**Instructions for the task**. All lines of the entries with "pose" in them must be listed.

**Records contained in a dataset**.
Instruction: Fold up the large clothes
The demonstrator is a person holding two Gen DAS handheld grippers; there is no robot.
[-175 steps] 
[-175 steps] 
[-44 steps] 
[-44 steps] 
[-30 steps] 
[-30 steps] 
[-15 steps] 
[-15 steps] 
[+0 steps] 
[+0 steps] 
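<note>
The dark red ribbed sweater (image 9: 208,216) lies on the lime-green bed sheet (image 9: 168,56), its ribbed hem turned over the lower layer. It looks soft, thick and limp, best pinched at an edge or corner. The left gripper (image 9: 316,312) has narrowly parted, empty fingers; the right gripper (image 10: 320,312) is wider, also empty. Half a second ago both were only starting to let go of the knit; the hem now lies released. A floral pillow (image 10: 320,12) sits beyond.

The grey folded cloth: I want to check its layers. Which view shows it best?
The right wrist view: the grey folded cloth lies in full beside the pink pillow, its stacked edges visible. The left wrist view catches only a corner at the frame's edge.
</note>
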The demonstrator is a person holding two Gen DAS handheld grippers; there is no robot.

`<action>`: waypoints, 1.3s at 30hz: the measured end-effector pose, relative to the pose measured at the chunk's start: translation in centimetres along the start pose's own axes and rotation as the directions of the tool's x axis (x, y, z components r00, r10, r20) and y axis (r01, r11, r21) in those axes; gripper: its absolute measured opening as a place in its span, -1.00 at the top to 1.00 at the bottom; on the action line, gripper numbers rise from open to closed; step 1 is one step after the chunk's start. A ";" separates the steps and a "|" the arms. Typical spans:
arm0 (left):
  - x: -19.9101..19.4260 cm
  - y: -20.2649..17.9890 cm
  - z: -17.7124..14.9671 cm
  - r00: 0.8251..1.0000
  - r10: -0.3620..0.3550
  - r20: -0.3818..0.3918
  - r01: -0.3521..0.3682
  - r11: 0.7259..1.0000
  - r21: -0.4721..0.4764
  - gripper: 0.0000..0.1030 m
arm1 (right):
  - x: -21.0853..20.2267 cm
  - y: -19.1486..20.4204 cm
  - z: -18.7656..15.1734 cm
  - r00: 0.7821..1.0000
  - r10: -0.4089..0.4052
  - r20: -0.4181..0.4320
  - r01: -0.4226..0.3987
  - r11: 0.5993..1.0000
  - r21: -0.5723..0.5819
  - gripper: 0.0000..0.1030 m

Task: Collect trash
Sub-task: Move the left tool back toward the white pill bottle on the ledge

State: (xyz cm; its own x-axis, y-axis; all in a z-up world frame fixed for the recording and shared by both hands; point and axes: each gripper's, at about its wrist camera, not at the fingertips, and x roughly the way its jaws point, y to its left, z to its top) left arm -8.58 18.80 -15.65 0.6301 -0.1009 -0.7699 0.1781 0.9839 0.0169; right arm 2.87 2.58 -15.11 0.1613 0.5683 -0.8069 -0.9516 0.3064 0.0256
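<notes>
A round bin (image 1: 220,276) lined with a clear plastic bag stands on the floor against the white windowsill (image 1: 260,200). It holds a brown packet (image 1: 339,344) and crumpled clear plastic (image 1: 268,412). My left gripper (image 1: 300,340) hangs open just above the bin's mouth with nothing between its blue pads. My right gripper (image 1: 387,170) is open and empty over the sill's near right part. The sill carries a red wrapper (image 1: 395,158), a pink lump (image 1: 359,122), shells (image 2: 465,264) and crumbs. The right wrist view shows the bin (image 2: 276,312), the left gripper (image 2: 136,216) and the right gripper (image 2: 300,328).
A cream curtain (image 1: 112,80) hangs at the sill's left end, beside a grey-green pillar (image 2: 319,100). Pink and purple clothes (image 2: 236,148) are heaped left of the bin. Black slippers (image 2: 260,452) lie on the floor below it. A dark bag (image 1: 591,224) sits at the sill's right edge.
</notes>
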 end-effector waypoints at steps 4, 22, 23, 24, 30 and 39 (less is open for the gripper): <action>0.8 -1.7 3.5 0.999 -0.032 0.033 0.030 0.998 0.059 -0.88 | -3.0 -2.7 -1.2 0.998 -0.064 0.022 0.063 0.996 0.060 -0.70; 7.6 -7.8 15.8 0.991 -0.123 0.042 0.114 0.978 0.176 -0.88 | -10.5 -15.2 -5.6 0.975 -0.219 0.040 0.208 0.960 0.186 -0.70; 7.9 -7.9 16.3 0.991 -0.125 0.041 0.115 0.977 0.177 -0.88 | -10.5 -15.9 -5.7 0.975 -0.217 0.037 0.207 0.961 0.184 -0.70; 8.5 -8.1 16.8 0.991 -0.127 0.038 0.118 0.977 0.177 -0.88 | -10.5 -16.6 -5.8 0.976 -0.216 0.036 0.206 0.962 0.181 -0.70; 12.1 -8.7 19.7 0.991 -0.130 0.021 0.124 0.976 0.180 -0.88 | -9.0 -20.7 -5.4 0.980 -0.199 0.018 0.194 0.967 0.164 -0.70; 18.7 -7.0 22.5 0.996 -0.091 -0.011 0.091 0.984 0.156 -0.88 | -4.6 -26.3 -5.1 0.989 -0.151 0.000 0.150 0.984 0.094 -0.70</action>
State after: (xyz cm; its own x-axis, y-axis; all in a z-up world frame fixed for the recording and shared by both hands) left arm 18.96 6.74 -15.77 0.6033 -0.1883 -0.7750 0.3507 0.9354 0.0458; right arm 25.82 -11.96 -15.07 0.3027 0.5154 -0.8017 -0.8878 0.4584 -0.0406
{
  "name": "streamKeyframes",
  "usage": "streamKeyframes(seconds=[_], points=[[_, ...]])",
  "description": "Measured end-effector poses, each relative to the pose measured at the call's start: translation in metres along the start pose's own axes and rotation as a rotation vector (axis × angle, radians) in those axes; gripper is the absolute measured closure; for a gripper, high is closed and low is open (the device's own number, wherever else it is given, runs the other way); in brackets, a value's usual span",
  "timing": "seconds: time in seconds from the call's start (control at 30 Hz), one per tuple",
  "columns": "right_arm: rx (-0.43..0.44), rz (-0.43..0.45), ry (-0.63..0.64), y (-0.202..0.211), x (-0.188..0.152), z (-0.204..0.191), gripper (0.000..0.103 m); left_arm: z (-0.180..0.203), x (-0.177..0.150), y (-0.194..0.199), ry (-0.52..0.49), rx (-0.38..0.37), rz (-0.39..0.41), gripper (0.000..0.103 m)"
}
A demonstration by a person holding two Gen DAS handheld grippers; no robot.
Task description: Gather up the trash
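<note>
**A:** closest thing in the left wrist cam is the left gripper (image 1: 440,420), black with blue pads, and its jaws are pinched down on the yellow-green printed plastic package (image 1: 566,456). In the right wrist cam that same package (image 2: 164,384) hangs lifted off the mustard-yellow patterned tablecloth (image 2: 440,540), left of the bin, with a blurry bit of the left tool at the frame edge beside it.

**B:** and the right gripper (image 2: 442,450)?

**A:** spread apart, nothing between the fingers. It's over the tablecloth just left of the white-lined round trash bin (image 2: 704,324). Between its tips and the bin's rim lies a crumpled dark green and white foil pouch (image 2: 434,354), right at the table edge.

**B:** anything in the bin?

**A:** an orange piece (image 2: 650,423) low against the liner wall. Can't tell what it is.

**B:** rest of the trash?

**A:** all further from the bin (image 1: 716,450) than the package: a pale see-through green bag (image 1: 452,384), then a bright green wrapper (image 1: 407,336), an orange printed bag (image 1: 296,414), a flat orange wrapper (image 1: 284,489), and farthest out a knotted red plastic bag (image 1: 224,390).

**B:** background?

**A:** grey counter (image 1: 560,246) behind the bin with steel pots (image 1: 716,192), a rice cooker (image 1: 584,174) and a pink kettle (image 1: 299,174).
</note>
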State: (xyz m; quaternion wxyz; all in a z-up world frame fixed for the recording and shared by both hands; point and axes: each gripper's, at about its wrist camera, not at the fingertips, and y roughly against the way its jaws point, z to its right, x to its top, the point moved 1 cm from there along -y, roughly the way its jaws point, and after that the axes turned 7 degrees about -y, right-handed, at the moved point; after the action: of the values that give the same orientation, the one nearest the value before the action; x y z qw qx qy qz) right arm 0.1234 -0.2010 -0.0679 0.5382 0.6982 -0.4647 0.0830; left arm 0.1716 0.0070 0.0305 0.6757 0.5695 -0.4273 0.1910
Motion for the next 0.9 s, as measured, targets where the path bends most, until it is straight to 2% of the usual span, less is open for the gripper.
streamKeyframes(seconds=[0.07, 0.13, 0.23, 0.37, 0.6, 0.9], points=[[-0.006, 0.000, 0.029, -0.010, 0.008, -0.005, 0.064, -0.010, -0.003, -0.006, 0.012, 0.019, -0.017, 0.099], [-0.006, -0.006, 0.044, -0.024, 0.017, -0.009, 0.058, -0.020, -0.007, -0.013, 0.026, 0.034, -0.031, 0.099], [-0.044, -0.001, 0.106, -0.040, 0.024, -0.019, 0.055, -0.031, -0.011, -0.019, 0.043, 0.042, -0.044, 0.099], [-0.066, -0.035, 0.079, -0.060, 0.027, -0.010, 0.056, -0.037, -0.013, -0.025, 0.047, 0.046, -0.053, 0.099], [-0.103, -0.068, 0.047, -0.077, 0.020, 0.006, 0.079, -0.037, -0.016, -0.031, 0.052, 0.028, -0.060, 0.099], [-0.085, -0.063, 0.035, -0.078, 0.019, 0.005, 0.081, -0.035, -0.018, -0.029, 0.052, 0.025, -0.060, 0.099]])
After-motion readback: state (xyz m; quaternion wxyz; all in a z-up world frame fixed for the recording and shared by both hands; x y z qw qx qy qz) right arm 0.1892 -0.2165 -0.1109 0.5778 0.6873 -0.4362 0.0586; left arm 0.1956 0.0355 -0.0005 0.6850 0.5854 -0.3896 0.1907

**Written answer**.
`<action>`: waypoints, 1.3s at 30hz: the measured end-effector pose, relative to the pose measured at the chunk's start: translation in centimetres along the start pose's own axes and rotation as the directions of the tool's x axis (x, y, z components r00, r10, r20) and y axis (r01, r11, r21) in those axes; gripper: its absolute measured opening as a place in its span, -1.00 at the top to 1.00 at the bottom; on the action line, gripper numbers rise from open to closed; step 1 is one step after the chunk's start. A ";" separates the steps and a "|" the arms. Typical spans:
  "description": "Measured end-effector poses, each relative to the pose measured at the call's start: translation in metres along the start pose's own axes and rotation as a rotation vector (axis × angle, radians) in those axes; gripper is the absolute measured closure; for a gripper, high is closed and low is open (the device's own number, wherever else it is given, runs the other way); in brackets, a value's usual span",

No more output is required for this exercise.